Yes, dear author. I know it’s digital copy on a computer and that the copyeditor can hit Ctrl-A Format > Paragraph > Line spacing > double. But why should she have to do that when you should have done it in the first place? And why should she have to undo the messes that this can make in copy whose author has played with the keyboard like a Tinker-Toy set to build all sorts of outlandish DIY constructions?

Remember, your final printed book will look different from the way it appears on an 8 x 11 1/2-inch page. All your careful layout will go away when it is poured into a page layout program and resized to fit the pages of your publisher’s book.

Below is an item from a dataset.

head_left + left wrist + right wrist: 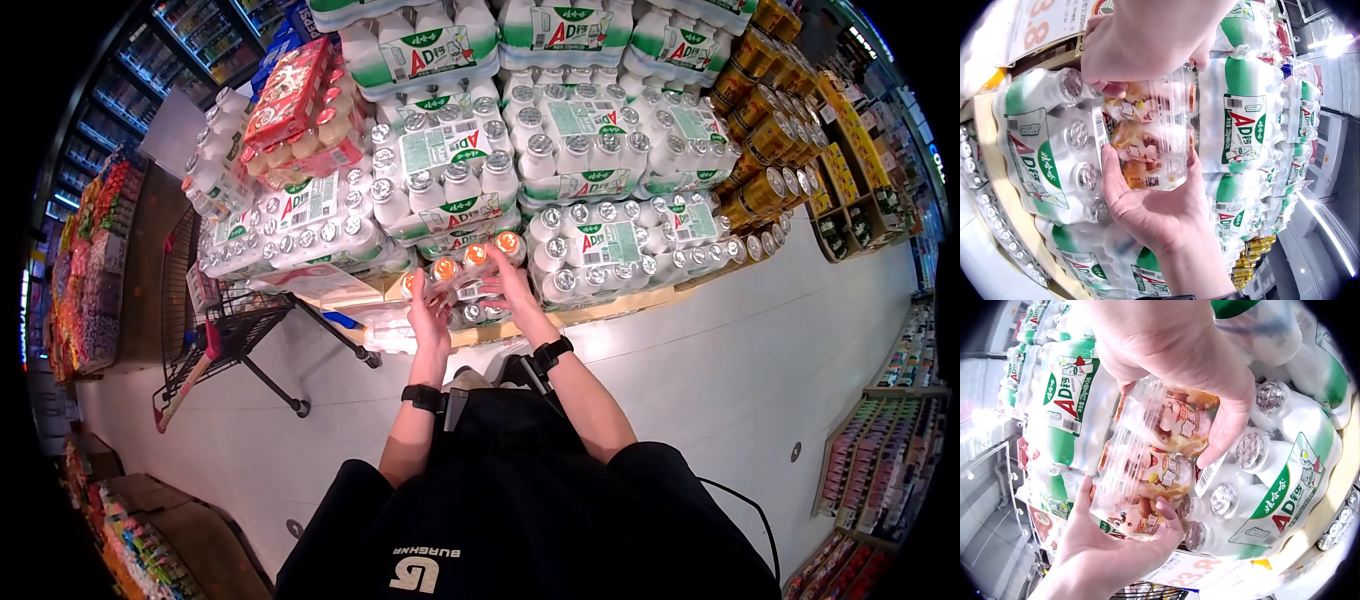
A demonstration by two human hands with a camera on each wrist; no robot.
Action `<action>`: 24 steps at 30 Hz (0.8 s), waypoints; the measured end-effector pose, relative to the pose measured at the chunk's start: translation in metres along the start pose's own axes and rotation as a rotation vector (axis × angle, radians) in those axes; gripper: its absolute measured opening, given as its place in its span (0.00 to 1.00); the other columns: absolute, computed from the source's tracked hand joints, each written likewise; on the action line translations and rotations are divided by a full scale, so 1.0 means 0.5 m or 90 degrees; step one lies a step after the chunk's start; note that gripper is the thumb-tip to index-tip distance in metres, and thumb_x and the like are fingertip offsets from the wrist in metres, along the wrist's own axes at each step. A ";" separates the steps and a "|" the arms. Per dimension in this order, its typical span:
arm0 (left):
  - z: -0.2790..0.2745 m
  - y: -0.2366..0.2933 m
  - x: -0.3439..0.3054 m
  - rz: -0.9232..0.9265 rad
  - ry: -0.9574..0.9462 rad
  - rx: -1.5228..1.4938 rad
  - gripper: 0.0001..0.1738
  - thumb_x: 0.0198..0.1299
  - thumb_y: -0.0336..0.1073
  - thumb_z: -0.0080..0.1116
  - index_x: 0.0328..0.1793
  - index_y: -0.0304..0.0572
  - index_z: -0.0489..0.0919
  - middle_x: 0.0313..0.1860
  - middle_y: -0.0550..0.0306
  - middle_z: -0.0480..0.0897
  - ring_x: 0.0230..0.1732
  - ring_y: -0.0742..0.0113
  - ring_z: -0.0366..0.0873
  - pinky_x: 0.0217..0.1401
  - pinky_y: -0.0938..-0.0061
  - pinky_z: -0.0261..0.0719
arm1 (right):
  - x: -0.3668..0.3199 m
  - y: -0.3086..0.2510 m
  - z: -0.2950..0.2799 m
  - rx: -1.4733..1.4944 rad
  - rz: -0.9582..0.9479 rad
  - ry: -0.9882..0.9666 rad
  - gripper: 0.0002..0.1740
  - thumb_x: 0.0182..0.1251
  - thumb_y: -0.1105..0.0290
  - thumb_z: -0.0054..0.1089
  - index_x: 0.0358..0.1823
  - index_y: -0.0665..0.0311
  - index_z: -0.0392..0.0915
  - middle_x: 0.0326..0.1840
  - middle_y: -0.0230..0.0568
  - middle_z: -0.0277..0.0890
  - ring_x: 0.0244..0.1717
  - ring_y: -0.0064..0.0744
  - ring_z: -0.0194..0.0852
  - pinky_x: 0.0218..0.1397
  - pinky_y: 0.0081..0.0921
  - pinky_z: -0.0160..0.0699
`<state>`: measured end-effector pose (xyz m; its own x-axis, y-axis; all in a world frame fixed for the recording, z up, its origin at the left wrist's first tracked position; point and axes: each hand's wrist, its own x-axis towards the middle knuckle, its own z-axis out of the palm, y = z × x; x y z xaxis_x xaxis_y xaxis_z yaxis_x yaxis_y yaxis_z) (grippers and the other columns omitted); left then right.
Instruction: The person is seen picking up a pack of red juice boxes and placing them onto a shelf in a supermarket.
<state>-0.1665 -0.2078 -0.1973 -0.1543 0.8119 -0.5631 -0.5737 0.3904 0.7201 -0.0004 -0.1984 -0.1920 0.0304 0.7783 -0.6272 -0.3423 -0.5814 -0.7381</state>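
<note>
A plastic-wrapped pack of small bottles with orange caps (447,268) is between my two hands, in front of the stacked drinks. In the wrist views its bottles show orange cartoon labels (1147,150) through the clear wrap. My left hand (430,318) grips the near left end, its fingers curled about the wrap. At the other end my right hand (516,292) holds the pack, thumb on one side and fingers on the other. White bottles with silver foil caps (1223,499) lie close beside the pack. The pack's underside is hidden in the head view.
Wrapped packs of white and green bottles (450,160) rise in front, with gold cans (765,140) at the right. To the left stands a shopping cart (235,330). Red packs (290,95) top the left stack. A price sign (1041,28) hangs by the display edge.
</note>
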 end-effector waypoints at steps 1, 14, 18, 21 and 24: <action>-0.001 -0.001 0.002 -0.001 0.000 0.000 0.35 0.55 0.65 0.67 0.61 0.55 0.75 0.46 0.62 0.77 0.48 0.68 0.74 0.52 0.69 0.66 | 0.000 -0.001 0.000 -0.002 0.003 0.002 0.61 0.51 0.25 0.61 0.75 0.65 0.60 0.60 0.58 0.69 0.58 0.46 0.76 0.46 0.37 0.88; 0.005 0.001 -0.001 0.007 0.016 -0.021 0.29 0.58 0.61 0.68 0.59 0.55 0.79 0.40 0.63 0.81 0.41 0.72 0.76 0.43 0.73 0.70 | 0.001 -0.001 0.000 0.002 0.001 0.005 0.59 0.51 0.25 0.61 0.70 0.69 0.64 0.58 0.57 0.70 0.57 0.45 0.76 0.47 0.39 0.88; -0.005 -0.003 0.007 -0.002 -0.002 -0.026 0.29 0.58 0.60 0.68 0.59 0.54 0.79 0.38 0.63 0.80 0.39 0.72 0.76 0.40 0.74 0.69 | 0.008 0.003 -0.003 -0.005 -0.003 -0.002 0.59 0.51 0.25 0.61 0.70 0.70 0.64 0.59 0.57 0.70 0.58 0.46 0.75 0.48 0.40 0.88; -0.006 -0.003 0.011 -0.014 -0.013 -0.033 0.30 0.57 0.60 0.68 0.58 0.53 0.77 0.37 0.63 0.78 0.38 0.72 0.76 0.39 0.75 0.69 | 0.009 0.004 -0.007 -0.015 -0.006 -0.009 0.60 0.51 0.25 0.61 0.70 0.70 0.64 0.60 0.58 0.69 0.58 0.47 0.75 0.49 0.41 0.87; -0.004 0.003 0.004 -0.026 -0.031 -0.056 0.29 0.57 0.59 0.68 0.56 0.52 0.76 0.38 0.62 0.78 0.38 0.72 0.76 0.39 0.75 0.69 | 0.001 0.001 -0.010 -0.029 -0.014 -0.024 0.60 0.52 0.24 0.60 0.70 0.71 0.63 0.61 0.58 0.70 0.59 0.48 0.76 0.50 0.41 0.87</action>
<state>-0.1692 -0.2064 -0.1985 -0.0920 0.8171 -0.5691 -0.6469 0.3855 0.6580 0.0040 -0.1994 -0.1940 0.0019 0.7984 -0.6021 -0.2995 -0.5740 -0.7621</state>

The editor and the page layout artist can best work with plain vanilla double-spaced copy, and in some instances must have it formatted that way.  Save these worthies some headaches and yourself a lot of grief and hassle, and just double-space everything.

Refrain from entering an extra space between paragraphs.

It’s OK to indicate the start of a new paragraph by entering a hard tab at the start of the first line of each new paragraph. If that seems like too much work, it’s OK to let your word processor automatically indent each first line. But please. do. not.  double-space between grafs.

Use the same font size throughout.

It’s OK to set the chapter titles a little larger, if that makes you feel good. But please set all the subheads and sub-subheads in the same font size as the rest of the copy.  Distinguish between levels of heads and subheads by using (consistently!) boldface and italic.

Do not use reduced type for indented block quotes. Do not use reduced type for footnotes and reference lists.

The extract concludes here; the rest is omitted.